Records from a data collection:
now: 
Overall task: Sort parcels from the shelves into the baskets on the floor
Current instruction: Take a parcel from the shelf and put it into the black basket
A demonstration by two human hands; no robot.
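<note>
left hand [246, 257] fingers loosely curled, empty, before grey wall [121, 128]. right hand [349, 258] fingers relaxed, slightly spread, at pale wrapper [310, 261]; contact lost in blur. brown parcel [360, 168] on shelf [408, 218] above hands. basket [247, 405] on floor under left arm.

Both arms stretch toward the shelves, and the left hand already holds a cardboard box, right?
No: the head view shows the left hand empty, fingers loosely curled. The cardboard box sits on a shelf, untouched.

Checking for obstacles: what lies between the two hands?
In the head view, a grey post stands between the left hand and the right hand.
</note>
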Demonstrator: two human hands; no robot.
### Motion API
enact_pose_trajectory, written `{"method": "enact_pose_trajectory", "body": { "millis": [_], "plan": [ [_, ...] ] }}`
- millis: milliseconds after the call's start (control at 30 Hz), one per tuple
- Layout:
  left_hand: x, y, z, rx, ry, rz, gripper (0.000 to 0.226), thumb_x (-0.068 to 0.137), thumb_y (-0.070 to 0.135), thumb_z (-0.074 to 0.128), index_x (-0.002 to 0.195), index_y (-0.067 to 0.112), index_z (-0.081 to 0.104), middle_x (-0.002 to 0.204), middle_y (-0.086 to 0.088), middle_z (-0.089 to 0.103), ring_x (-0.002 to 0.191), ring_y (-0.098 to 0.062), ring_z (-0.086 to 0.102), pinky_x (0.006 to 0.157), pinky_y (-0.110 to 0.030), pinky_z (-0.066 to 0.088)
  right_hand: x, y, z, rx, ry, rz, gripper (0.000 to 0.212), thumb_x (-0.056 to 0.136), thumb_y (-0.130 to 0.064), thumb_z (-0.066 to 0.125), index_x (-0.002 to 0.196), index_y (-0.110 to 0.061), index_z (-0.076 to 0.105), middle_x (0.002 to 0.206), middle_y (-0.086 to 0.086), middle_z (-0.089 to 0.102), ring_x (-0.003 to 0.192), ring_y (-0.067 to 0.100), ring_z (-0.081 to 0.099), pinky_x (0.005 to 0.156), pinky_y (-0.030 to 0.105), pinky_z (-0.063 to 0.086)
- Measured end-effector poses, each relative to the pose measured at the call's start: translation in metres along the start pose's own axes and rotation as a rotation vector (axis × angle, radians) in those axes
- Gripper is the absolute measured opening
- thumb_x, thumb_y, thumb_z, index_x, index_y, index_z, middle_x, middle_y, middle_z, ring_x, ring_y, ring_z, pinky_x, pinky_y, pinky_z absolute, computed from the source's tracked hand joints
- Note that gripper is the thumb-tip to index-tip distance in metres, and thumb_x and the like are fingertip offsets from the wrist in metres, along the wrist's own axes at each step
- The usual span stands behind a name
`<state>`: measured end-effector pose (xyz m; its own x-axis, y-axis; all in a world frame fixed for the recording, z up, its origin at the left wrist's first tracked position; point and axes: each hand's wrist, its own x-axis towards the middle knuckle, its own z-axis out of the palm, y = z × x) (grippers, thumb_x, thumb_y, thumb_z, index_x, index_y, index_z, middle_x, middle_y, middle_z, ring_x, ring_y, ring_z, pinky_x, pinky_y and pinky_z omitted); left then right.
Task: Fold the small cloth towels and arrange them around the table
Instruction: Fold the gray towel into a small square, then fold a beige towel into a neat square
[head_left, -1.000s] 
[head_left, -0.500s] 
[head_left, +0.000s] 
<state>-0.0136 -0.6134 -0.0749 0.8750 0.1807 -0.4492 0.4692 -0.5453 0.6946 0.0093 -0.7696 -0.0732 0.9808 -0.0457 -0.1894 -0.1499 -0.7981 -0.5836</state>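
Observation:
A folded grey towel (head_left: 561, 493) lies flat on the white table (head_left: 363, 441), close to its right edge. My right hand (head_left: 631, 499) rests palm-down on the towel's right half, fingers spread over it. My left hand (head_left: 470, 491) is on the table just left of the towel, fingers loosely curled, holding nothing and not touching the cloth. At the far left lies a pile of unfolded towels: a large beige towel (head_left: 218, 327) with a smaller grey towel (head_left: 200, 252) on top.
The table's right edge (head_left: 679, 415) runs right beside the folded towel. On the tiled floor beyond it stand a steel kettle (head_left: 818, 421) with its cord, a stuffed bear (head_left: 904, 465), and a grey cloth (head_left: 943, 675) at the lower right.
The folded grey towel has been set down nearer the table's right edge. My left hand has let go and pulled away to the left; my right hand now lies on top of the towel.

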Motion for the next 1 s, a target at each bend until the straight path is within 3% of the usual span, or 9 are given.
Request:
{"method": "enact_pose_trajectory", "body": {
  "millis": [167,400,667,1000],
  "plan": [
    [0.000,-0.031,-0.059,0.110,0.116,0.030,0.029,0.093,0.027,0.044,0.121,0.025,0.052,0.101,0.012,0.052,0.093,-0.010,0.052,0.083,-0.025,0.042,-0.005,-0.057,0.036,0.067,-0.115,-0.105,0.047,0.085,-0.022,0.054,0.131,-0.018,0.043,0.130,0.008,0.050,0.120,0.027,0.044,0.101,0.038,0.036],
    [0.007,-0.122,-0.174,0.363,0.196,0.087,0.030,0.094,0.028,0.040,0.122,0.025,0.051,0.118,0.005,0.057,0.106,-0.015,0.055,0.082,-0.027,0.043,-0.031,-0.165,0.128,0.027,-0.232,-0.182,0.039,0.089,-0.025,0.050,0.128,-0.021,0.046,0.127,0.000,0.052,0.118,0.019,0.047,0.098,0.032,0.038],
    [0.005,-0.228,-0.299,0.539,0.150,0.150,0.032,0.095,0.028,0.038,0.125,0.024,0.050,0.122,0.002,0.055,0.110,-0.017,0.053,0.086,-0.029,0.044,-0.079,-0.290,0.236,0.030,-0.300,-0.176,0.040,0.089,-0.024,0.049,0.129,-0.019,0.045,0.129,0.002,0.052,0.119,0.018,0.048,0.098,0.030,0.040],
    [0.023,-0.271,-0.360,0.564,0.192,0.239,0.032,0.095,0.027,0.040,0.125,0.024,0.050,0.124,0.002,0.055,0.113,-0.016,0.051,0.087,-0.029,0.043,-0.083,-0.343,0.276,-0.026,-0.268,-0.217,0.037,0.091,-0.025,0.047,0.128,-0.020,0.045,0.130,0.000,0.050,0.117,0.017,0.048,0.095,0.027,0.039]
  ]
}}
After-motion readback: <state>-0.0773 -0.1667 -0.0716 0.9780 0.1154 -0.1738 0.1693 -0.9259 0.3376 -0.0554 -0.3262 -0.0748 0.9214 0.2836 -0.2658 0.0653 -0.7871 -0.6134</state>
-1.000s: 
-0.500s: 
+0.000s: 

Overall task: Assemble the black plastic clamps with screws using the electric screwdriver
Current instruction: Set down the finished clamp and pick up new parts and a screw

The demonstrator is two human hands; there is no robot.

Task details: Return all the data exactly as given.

Finished task:
now: 
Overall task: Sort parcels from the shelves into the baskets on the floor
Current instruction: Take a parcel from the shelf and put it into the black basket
A demonstration by two human hands; no robot.
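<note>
left hand [246, 257] fingers loosely curled, empty, before grey wall [121, 128]. right hand [349, 258] fingers relaxed, slightly spread, at pale wrapper [310, 261]; contact lost in blur. brown parcel [360, 168] on shelf [408, 218] above hands. basket [247, 405] on floor under left arm.

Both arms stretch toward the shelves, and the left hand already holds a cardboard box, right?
No: the head view shows the left hand empty, fingers loosely curled. The cardboard box sits on a shelf, untouched.

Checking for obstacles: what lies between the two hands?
In the head view, a grey post stands between the left hand and the right hand.
</note>
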Demonstrator: two human hands; no robot.
### Motion API
enact_pose_trajectory, written `{"method": "enact_pose_trajectory", "body": { "millis": [_], "plan": [ [_, ...] ] }}`
- millis: milliseconds after the call's start (control at 30 Hz), one per tuple
- Layout:
  left_hand: x, y, z, rx, ry, rz, gripper (0.000 to 0.226), thumb_x (-0.068 to 0.137), thumb_y (-0.070 to 0.135), thumb_z (-0.074 to 0.128), index_x (-0.002 to 0.195), index_y (-0.067 to 0.112), index_z (-0.081 to 0.104), middle_x (-0.002 to 0.204), middle_y (-0.086 to 0.088), middle_z (-0.089 to 0.103), ring_x (-0.002 to 0.191), ring_y (-0.098 to 0.062), ring_z (-0.086 to 0.102), pinky_x (0.006 to 0.157), pinky_y (-0.110 to 0.030), pinky_z (-0.066 to 0.088)
  right_hand: x, y, z, rx, ry, rz, gripper (0.000 to 0.212), thumb_x (-0.056 to 0.136), thumb_y (-0.130 to 0.064), thumb_z (-0.066 to 0.125), index_x (-0.002 to 0.196), index_y (-0.110 to 0.061), index_z (-0.076 to 0.105), middle_x (0.002 to 0.206), middle_y (-0.086 to 0.086), middle_z (-0.089 to 0.102), ring_x (-0.003 to 0.192), ring_y (-0.067 to 0.100), ring_z (-0.081 to 0.099), pinky_x (0.005 to 0.156), pinky_y (-0.030 to 0.105), pinky_z (-0.063 to 0.086)
- Measured end-effector poses, each relative to the pose measured at the call's start: translation in metres along the start pose's own axes and rotation as a rotation vector (axis × angle, radians) in those axes
- Gripper is the absolute measured opening
- thumb_x, thumb_y, thumb_z, index_x, index_y, index_z, middle_x, middle_y, middle_z, ring_x, ring_y, ring_z, pinky_x, pinky_y, pinky_z absolute, computed from the source's tracked hand joints
- Note that gripper is the thumb-tip to index-tip distance in metres, and thumb_x and the like are fingertip offsets from the wrist in metres, along the wrist's own axes at each step
- The usual span stands behind a name
`<state>`: measured end-effector pose (xyz m; its own x-axis, y-axis; all in a world frame fixed for the recording, z up, its origin at the left wrist's first tracked position; point and axes: each hand's wrist, its own x-axis towards the middle knuckle, its own z-axis out of the palm, y = z × x) (grippers, thumb_x, thumb_y, thumb_z, index_x, index_y, index_z, middle_x, middle_y, middle_z, ring_x, ring_y, ring_z, pinky_x, pinky_y and pinky_z omitted); left then right.
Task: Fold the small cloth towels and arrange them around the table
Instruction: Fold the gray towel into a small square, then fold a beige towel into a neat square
[head_left, -1.000s] 
[head_left, -0.500s] 
[head_left, +0.000s] 
<state>-0.0136 -0.6134 -0.0749 0.8750 0.1807 -0.4492 0.4692 -0.5453 0.6946 0.0093 -0.7696 -0.0732 0.9808 -0.0457 -0.1894 -0.1499 -0.7981 -0.5836</state>
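Observation:
A folded grey towel (head_left: 561, 493) lies flat on the white table (head_left: 363, 441), close to its right edge. My right hand (head_left: 631, 499) rests palm-down on the towel's right half, fingers spread over it. My left hand (head_left: 470, 491) is on the table just left of the towel, fingers loosely curled, holding nothing and not touching the cloth. At the far left lies a pile of unfolded towels: a large beige towel (head_left: 218, 327) with a smaller grey towel (head_left: 200, 252) on top.
The table's right edge (head_left: 679, 415) runs right beside the folded towel. On the tiled floor beyond it stand a steel kettle (head_left: 818, 421) with its cord, a stuffed bear (head_left: 904, 465), and a grey cloth (head_left: 943, 675) at the lower right.
The folded grey towel has been set down nearer the table's right edge. My left hand has let go and pulled away to the left; my right hand now lies on top of the towel.
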
Motion for the next 1 s, a target at each bend until the straight path is within 3% of the usual span, or 9 are given.
Request:
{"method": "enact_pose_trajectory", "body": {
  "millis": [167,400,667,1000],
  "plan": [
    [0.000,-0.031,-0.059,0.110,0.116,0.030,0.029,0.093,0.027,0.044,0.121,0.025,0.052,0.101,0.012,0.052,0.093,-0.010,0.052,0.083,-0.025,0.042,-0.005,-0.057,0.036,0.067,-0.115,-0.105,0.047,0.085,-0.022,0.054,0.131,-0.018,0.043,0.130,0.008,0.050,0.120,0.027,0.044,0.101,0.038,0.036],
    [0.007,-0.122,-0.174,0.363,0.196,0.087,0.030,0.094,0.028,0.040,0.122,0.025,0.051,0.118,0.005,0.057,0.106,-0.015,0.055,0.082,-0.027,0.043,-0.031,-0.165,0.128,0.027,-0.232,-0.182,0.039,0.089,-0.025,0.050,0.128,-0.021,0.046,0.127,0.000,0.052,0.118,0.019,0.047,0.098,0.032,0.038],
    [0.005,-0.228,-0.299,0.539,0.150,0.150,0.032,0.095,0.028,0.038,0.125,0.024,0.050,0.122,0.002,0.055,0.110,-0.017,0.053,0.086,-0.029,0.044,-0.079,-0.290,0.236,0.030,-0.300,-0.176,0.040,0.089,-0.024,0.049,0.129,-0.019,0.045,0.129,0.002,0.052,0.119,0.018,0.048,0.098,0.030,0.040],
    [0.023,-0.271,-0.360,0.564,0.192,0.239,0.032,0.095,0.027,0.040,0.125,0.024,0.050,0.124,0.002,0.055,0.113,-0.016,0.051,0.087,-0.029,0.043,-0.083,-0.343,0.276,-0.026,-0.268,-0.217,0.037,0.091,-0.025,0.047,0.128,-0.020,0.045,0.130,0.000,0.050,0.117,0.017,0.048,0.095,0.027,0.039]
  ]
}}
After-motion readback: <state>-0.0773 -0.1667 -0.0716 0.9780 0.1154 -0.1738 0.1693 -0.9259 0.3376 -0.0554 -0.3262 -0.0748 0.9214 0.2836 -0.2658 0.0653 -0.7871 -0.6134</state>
-1.000s: 
-0.500s: 
+0.000s: 

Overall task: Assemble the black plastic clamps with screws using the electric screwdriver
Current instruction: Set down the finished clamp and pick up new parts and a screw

The demonstrator is two human hands; there is no robot.

The answer has been given, and the exercise is complete.